Le coin du véto : Tumeur chez le cygne n’est pas toujours mauvais signe

Mi-juillet, des passants du 6ème arrondissement repèrent, nageant sur la Seine, un cygne tuberculé (Cygnus olor) présentant ce qui leur semble être une plaie. Grâce à l’intervention des pompiers, le cygne est capturé puis déposé dans nos locaux pour y être examiné. Il s’agit d’un mâle (reconnaissable à son tubercule proéminent) adulte (photo 1): tout va bien d’un point de vue examen général hormis le fait qu’il est un peu maigre à 9.4kg, un mâle adulte étant en moyenne au dessus de 10kg.

Photo 1

Au niveau de son épaule droite dépasse une zone rouge, qui correspond en réalité à une masse très volumineuse d’environ 10cm de diamètre. C’est une masse ferme de consistance tissulaire : une tumeur. Elle est bien délimitée et relativement pédiculée, n’adhère pas au plan profond, et est à peine ulcérée, tous ces critères étant plutôt en faveur d’une tumeur à caractère bénin.

Une petite semaine après son arrivée, le temps de lui faire reprendre un peu de poids, il est préparé pour l’anesthésie. Les cygnes étant capables de réaliser des apnées assez longues pour se nourrir au fond de l’eau, il faut impérativement les sédater au préalable : une molécule de la même famille que le Valium® est ainsi injectée par voie intra-musculaire, environ 10 minutes avant de l’induire au gaz anesthésique.

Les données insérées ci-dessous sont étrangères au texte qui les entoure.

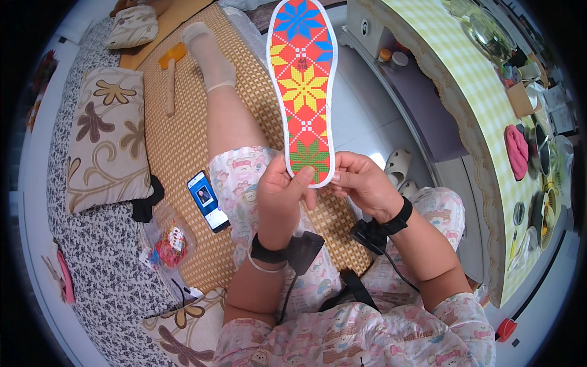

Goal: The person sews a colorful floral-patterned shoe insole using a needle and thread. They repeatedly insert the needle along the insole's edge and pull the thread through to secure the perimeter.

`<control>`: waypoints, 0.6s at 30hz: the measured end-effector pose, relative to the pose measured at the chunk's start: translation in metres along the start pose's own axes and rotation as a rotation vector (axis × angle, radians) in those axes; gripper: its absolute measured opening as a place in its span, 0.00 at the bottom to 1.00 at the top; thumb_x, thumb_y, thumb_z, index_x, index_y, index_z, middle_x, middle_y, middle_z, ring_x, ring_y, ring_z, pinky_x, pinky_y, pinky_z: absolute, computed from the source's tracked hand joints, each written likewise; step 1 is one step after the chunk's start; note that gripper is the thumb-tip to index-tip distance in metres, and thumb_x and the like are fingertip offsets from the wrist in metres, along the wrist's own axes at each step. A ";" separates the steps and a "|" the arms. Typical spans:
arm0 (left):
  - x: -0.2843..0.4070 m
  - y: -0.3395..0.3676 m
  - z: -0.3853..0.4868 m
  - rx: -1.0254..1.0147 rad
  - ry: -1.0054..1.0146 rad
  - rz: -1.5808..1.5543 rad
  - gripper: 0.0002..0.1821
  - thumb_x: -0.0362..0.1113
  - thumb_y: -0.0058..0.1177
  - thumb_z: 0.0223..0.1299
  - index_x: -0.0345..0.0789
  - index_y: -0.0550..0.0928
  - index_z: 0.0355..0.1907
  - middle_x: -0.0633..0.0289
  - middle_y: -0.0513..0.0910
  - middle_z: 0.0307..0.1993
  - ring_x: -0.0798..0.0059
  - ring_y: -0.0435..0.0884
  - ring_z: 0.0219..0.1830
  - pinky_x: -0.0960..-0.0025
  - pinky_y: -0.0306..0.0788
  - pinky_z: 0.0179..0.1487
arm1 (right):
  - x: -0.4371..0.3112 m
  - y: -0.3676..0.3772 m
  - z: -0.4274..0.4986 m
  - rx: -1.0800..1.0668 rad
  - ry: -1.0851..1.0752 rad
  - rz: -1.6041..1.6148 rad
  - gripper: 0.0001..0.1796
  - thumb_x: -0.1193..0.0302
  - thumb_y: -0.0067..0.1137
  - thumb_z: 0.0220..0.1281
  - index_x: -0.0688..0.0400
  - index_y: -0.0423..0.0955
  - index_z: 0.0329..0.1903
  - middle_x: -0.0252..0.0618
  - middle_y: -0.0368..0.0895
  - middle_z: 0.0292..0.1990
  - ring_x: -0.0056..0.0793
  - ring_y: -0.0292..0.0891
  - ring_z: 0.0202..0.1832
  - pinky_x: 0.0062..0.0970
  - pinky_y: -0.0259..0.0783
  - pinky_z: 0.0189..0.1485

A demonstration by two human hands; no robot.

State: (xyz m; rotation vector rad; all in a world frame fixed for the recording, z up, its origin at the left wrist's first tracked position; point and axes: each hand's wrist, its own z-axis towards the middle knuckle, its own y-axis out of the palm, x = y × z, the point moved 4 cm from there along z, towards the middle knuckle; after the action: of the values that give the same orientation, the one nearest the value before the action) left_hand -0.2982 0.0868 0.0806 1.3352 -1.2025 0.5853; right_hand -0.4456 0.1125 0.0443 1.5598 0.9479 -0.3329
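An embroidered shoe insole [306, 82] stands up before me, its toe end pointing away. Blue, yellow and green stitched flowers cover its red face, and a white binding runs round the edge. My left hand [286, 190] pinches the heel end, thumb on the patterned face. At the heel's right edge, my right hand [362, 181] grips the binding between thumb and fingers. The insole's back is hidden from view. Each wrist wears a black strap with a small device and cable.
On the woven mat [247, 110] lie a lit smartphone [207, 202] and an orange-headed mallet [171, 69]. A clear bag of coloured thread [170, 245] is beside the floral cushion [107, 137]. To the right, a table with a checked cloth [477, 91] holds dishes and a pink cloth [517, 152].
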 end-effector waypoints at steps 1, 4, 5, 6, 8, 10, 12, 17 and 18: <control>0.000 0.000 0.000 0.002 0.009 0.000 0.09 0.29 0.55 0.68 0.29 0.76 0.48 0.61 0.84 0.37 0.84 0.74 0.21 0.81 0.68 0.24 | 0.000 0.000 0.000 0.007 0.008 0.004 0.05 0.76 0.56 0.68 0.63 0.77 0.43 0.29 0.74 0.30 0.14 0.63 0.28 0.16 0.60 0.31; 0.000 -0.001 -0.001 -0.010 0.026 0.029 0.11 0.28 0.54 0.68 0.29 0.75 0.50 0.60 0.84 0.40 0.85 0.75 0.24 0.81 0.68 0.23 | 0.002 0.001 0.000 0.004 0.016 0.033 0.05 0.76 0.55 0.68 0.63 0.77 0.43 0.29 0.75 0.31 0.15 0.63 0.28 0.16 0.61 0.32; 0.000 -0.002 0.000 -0.004 0.014 0.054 0.12 0.28 0.54 0.68 0.29 0.75 0.52 0.60 0.84 0.42 0.85 0.76 0.25 0.81 0.68 0.23 | 0.002 0.001 0.000 -0.002 0.015 0.046 0.06 0.76 0.55 0.68 0.63 0.77 0.44 0.30 0.75 0.31 0.15 0.64 0.28 0.16 0.61 0.32; 0.001 -0.002 -0.001 -0.011 0.030 0.029 0.11 0.27 0.54 0.68 0.29 0.75 0.50 0.60 0.84 0.40 0.84 0.76 0.24 0.81 0.68 0.23 | 0.003 0.001 0.001 -0.003 0.023 0.055 0.06 0.76 0.55 0.68 0.64 0.77 0.44 0.30 0.75 0.31 0.15 0.63 0.28 0.16 0.61 0.32; 0.000 -0.003 -0.001 0.002 0.029 -0.002 0.09 0.27 0.55 0.67 0.29 0.76 0.48 0.61 0.84 0.38 0.83 0.76 0.22 0.81 0.69 0.24 | 0.003 0.001 0.002 -0.004 0.037 0.072 0.06 0.76 0.55 0.68 0.64 0.77 0.44 0.30 0.75 0.31 0.14 0.63 0.28 0.16 0.61 0.31; -0.003 -0.004 0.000 -0.011 -0.014 -0.072 0.10 0.28 0.54 0.69 0.30 0.75 0.50 0.61 0.83 0.38 0.83 0.74 0.21 0.81 0.67 0.24 | -0.001 0.003 0.001 -0.032 0.004 0.030 0.06 0.75 0.56 0.69 0.63 0.77 0.44 0.30 0.77 0.32 0.15 0.66 0.29 0.16 0.62 0.33; -0.007 -0.006 0.000 -0.048 -0.095 -0.202 0.10 0.30 0.52 0.71 0.31 0.74 0.51 0.61 0.83 0.39 0.84 0.72 0.20 0.81 0.66 0.24 | -0.008 0.006 -0.004 -0.007 -0.064 -0.132 0.06 0.74 0.56 0.69 0.63 0.77 0.43 0.30 0.78 0.33 0.16 0.68 0.31 0.16 0.64 0.35; -0.007 0.002 0.000 -0.433 -0.215 -0.682 0.12 0.36 0.45 0.76 0.36 0.73 0.56 0.61 0.79 0.35 0.84 0.65 0.17 0.79 0.61 0.23 | -0.036 0.031 -0.030 0.144 -0.435 -0.710 0.07 0.74 0.58 0.67 0.65 0.78 0.42 0.32 0.81 0.34 0.20 0.74 0.33 0.20 0.69 0.39; -0.008 0.002 0.000 -0.440 -0.261 -0.725 0.10 0.39 0.44 0.77 0.37 0.74 0.50 0.61 0.77 0.32 0.84 0.64 0.17 0.79 0.61 0.23 | -0.041 0.039 -0.035 0.143 -0.518 -0.718 0.03 0.80 0.56 0.67 0.65 0.77 0.41 0.30 0.78 0.33 0.15 0.71 0.34 0.18 0.66 0.38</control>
State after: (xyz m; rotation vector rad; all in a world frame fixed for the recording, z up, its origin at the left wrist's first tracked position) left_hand -0.3030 0.0901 0.0745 1.3618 -0.8831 -0.3621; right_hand -0.4535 0.1316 0.1076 1.1137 1.0474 -1.2667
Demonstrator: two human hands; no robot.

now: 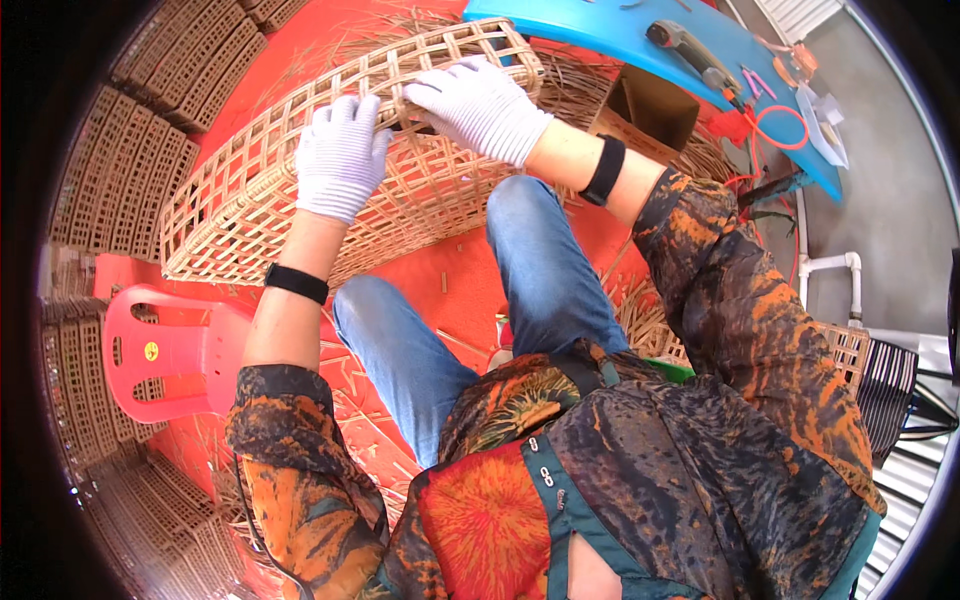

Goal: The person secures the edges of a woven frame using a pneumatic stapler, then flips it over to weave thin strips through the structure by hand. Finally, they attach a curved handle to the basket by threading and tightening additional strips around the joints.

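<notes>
A long woven rattan basket [250, 205] lies tilted in front of my knees, its openwork side of crossing strips facing up. My left hand [340, 165], in a white striped glove, has its fingers hooked over an edge strip near the basket's middle. Farther right, my right hand [478, 108] wears a matching glove and is bent over the same edge, with the fingertips at the strips. Both hands are closed on the weave. What the fingertips press under the strips is hidden.
Stacks of similar woven baskets [120, 170] stand at the left, beside a red plastic chair [150, 350]. A blue table [590, 35] at upper right bears a power tool [690, 55] and pink scissors [760, 82]. Below it are a cardboard box [650, 110] and loose strips on the red floor [450, 290].
</notes>
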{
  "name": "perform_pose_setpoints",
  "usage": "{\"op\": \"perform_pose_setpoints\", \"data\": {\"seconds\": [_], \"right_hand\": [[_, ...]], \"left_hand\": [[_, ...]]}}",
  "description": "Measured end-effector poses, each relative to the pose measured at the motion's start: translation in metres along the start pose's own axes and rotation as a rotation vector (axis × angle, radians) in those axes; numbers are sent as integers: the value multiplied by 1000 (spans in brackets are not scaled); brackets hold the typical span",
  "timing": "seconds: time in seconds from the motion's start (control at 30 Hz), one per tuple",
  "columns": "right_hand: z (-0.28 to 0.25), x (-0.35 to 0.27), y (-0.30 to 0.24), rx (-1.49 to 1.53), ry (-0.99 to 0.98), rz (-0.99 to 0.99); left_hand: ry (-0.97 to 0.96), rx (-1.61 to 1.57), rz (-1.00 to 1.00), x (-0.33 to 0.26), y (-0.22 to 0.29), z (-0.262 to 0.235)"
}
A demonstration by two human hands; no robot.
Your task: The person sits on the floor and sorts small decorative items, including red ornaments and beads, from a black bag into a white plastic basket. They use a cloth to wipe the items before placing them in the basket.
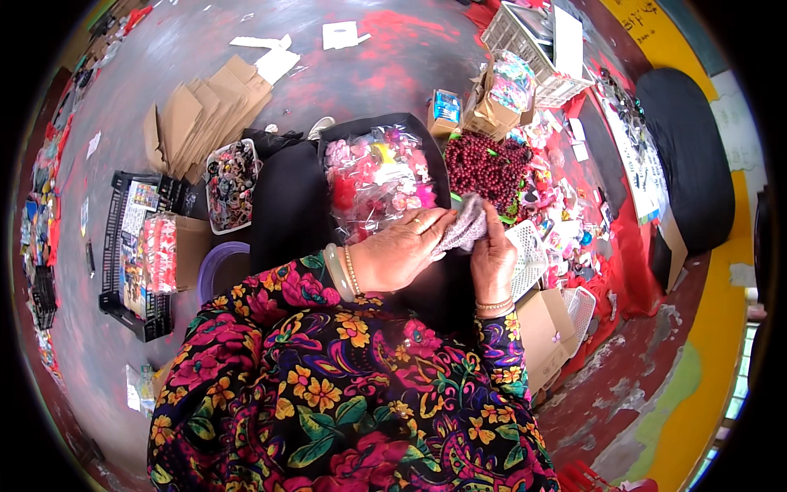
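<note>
A crumpled greyish-mauve cloth is bunched between my two hands, above the lap. My left hand comes from the left with its fingers pressed together on the cloth's left side. My right hand grips the cloth from the right, thumb and fingers closed on its edge. Just beyond the hands is a black tray filled with clear plastic bags of pink, red and yellow pieces. A heap of dark red beads lies right of the tray. What lies inside the folded cloth, if anything, is hidden.
On the left are a white bin of small rings, a purple basin, a black crate and flattened cardboard. To the right lie a white perforated basket, an open carton and scattered trinkets. A grey crate stands farther off.
</note>
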State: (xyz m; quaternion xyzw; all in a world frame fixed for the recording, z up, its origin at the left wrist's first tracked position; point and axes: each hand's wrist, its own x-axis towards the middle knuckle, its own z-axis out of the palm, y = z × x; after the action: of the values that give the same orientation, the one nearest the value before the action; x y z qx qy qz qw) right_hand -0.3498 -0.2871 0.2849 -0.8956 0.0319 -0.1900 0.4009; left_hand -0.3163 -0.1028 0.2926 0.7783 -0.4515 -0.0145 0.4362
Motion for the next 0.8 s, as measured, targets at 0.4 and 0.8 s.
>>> {"op": "perform_pose_setpoints", "data": {"seconds": [0.4, 0.8], "right_hand": [[-7, -2, -23, 667, -410, 405], [67, -28, 29, 1611, -406, 716]], "left_hand": [[446, -105, -72, 5, -31, -16], [-122, 95, 240, -6, -13, 20]]}}
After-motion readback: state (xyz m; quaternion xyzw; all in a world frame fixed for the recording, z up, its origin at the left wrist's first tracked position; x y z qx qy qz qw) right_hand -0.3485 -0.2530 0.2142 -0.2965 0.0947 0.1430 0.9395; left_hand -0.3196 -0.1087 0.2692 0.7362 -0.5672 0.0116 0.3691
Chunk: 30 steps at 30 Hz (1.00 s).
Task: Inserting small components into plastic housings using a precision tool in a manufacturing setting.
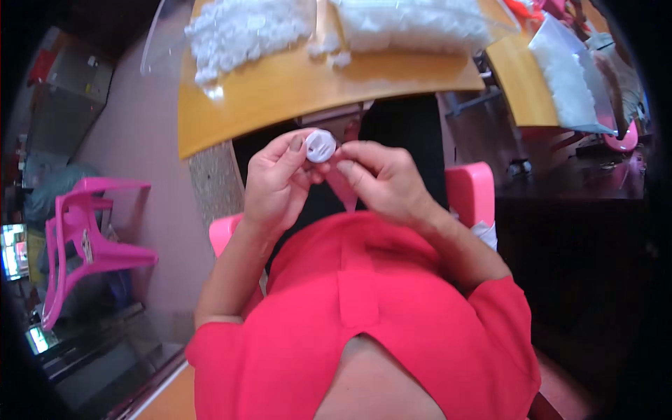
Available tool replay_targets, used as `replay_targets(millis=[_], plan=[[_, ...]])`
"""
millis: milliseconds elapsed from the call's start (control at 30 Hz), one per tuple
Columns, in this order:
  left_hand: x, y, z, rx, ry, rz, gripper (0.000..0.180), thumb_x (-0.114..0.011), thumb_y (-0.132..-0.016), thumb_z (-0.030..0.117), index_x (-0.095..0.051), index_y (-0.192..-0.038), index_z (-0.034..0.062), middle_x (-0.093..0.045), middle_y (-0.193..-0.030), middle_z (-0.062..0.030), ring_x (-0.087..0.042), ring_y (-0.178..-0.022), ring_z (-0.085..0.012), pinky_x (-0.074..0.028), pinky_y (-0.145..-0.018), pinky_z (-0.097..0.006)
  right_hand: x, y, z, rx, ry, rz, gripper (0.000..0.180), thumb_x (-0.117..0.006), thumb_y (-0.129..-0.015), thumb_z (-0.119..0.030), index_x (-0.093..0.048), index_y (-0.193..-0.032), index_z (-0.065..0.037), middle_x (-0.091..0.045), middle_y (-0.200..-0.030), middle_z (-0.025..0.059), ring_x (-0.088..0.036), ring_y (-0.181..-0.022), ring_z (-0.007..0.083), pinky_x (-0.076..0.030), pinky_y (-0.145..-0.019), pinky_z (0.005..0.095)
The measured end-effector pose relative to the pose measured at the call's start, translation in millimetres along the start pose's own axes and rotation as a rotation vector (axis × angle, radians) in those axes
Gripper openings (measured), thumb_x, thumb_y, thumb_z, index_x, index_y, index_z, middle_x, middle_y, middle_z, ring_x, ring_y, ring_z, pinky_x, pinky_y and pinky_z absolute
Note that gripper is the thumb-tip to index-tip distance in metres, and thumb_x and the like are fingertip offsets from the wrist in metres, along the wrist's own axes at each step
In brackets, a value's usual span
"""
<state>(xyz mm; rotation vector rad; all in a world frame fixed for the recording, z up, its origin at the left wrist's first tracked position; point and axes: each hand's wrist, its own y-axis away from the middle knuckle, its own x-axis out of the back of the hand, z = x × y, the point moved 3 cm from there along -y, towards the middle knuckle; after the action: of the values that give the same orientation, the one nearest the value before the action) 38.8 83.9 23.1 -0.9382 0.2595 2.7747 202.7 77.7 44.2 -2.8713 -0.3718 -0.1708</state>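
My left hand (pixel 276 178) grips a small, round white plastic piece (pixel 321 145) between thumb and fingers. Slots or raised ribs show on the face turned up toward me. Close by its right edge is my right hand (pixel 392 175), with thumb and index finger drawn together in a pinch. Whatever sits between those fingertips is too small or hidden to make out. Both hands are held above my lap, just short of the near edge of a wooden table (pixel 280 105).
Two heaps of small white pieces, left (pixel 245 35) and right (pixel 416 28), lie on the table with transparent plastic around them. A transparent bag of white pieces (pixel 570 77) stands at the far right. To the left is a pink plastic chair (pixel 94 248); a pink armrest (pixel 476 192) flanks my right.
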Motion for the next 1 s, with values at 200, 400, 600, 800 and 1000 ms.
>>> replay_targets(millis=[200,400,600,800,1000], plan=[[4.0,29.8,-18.4,-0.103,-0.174,0.093,0.028,-0.052,-0.097,0.019,-0.059,-0.114,-0.0031,-0.066,-0.096,-0.0089,-0.060,-0.078,-0.0122,-0.046,-0.066,-0.023,-9.2,7.4,1.8,-0.076,0.069,-0.048,0.011,-0.062,-0.087,-0.005,-0.063,-0.095,0.003,-0.062,-0.077,0.0024,-0.054,-0.069,0.0052,-0.045,-0.060,0.0208],[8.7,51.1,-16.9,-0.106,-0.159,0.041,0.031,-0.057,-0.093,0.006,-0.056,-0.122,-0.0036,-0.064,-0.106,-0.0106,-0.060,-0.084,-0.0134,-0.051,-0.073,-0.025,-11.3,13.5,-3.0,-0.080,0.191,-0.109,0.007,-0.061,-0.085,-0.004,-0.062,-0.090,0.002,-0.059,-0.069,0.0022,-0.051,-0.061,0.0052,-0.042,-0.053,0.0216],[12.0,52.0,-16.4,-0.020,-0.353,-0.091,0.038,-0.057,-0.092,0.005,-0.050,-0.128,-0.0026,-0.064,-0.107,-0.0124,-0.061,-0.091,-0.0159,-0.053,-0.075,-0.027,-15.0,16.2,2.8,-0.032,0.258,-0.170,0.009,-0.060,-0.084,-0.001,-0.062,-0.092,0.003,-0.063,-0.073,0.0096,-0.058,-0.064,0.0096,-0.045,-0.055,0.0249],[28.1,45.0,-16.6,-0.026,-0.109,-0.110,0.038,-0.058,-0.091,0.005,-0.051,-0.127,-0.0020,-0.064,-0.104,-0.0152,-0.064,-0.089,-0.0200,-0.053,-0.074,-0.027,-18.0,15.7,0.4,0.210,0.384,-0.167,0.009,-0.055,-0.081,-0.001,-0.057,-0.089,0.001,-0.059,-0.069,0.0201,-0.062,-0.065,0.0367,-0.048,-0.054,0.0424],[37.8,48.6,-6.7,-0.169,-0.145,-0.077,0.039,-0.065,-0.086,0.005,-0.054,-0.123,-0.0021,-0.065,-0.106,-0.0162,-0.065,-0.089,-0.0201,-0.053,-0.073,-0.026,-23.7,25.6,-8.0,0.258,0.496,-0.353,0.029,-0.058,-0.079,0.009,-0.057,-0.107,0.006,-0.062,-0.081,0.0196,-0.065,-0.069,0.0325,-0.051,-0.058,0.0344]])
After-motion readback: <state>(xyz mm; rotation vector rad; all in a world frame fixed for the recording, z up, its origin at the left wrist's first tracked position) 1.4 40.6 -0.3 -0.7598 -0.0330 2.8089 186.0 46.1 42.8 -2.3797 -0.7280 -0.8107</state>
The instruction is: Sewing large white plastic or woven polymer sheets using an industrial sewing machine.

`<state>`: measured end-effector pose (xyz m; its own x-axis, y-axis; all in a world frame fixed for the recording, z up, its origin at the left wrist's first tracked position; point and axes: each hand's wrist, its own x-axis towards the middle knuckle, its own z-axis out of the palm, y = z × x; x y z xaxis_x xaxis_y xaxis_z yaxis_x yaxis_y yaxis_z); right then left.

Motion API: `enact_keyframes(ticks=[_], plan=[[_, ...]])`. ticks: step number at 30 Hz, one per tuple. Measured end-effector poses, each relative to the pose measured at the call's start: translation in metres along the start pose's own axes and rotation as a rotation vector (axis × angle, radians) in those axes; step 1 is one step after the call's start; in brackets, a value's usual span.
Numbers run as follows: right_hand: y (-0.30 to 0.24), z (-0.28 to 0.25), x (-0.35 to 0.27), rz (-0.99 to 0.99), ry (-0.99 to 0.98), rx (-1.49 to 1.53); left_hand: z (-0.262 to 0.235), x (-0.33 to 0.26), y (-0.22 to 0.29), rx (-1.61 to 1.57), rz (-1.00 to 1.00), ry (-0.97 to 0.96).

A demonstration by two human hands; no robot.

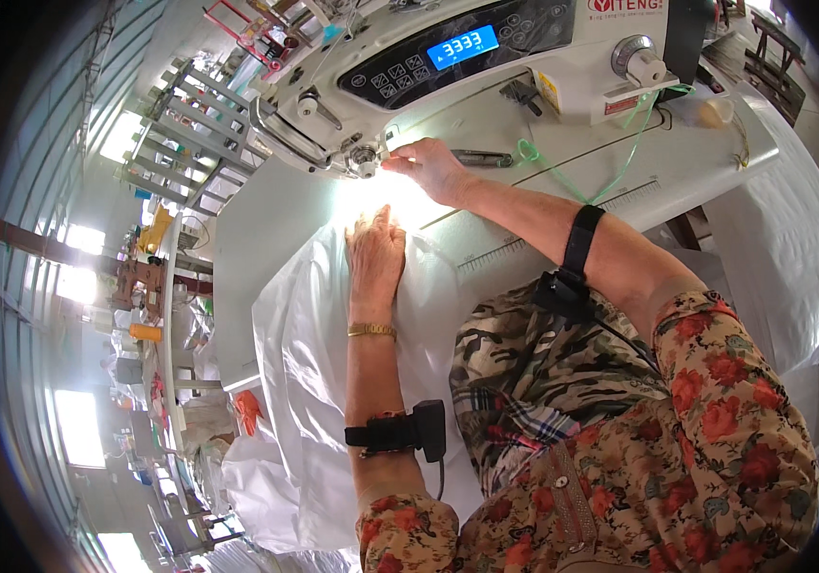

Une fois bien endormi, il est intubé de manière à recevoir le gaz directement au niveau des voies respiratoires (photo 2). Un cathéter intra-veineux est posé sur la patte afin de le perfuser en continu durant toute la chirurgie (photo 3).

Photo 3

 

 

Photo 2

 

 

 

 

 

 

La zone à opérer est plumée (photo 4) avant d’être désinfectée (photo 5). Après dissection sur toute sa périphérie, la masse est enfin retirée : on constate qu’elle est effectivement très bien délimitée, qu’elle n’est pas adhérente au muscle (photo 6) et qu’elle est peu vascularisée à la coupe (photo 7). Tous ces éléments sont en faveur d’un processus bénin : malheureusement, nous n’aurons pas plus d’informations au sujet de la nature de la tumeur. La plaie est refermée (photo 8) mais compte-tenu de la taille de la tumeur retirée, la suture est sous très forte tension.

Photo 5

 

Photo 4

 

 

Des anti-inflammatoires sont administrés pendant une semaine afin de lutter contre la douleur. Etant donné la localisation et la tension subie par cette plaie, notamment en raison de la puissance du battement des ailes dans cette espèce, certains points cutanés cassent : des soins locaux et des antibiotiques sont ajoutés pendant 10 jours. Quinze jours après l’opération, les points sont retirés et on lui donne l’accès au bassin extérieur afin de lui permettre de réimperméabiliser son plumage. Trois semaines après la chirurgie, la plaie est complètement cicatrisée et ne montre aucun signe de récidive, les plumes commencent même à repousser (photo 9).

Photo 6

 

Photo 7

 

 

 

 

 

Photo 8

 

 

Un mois plus tard, il est relâché en compagnie d’une femelle dont il avait fait la connaissance chez nous au cours des « sorties bassin » (photo 10).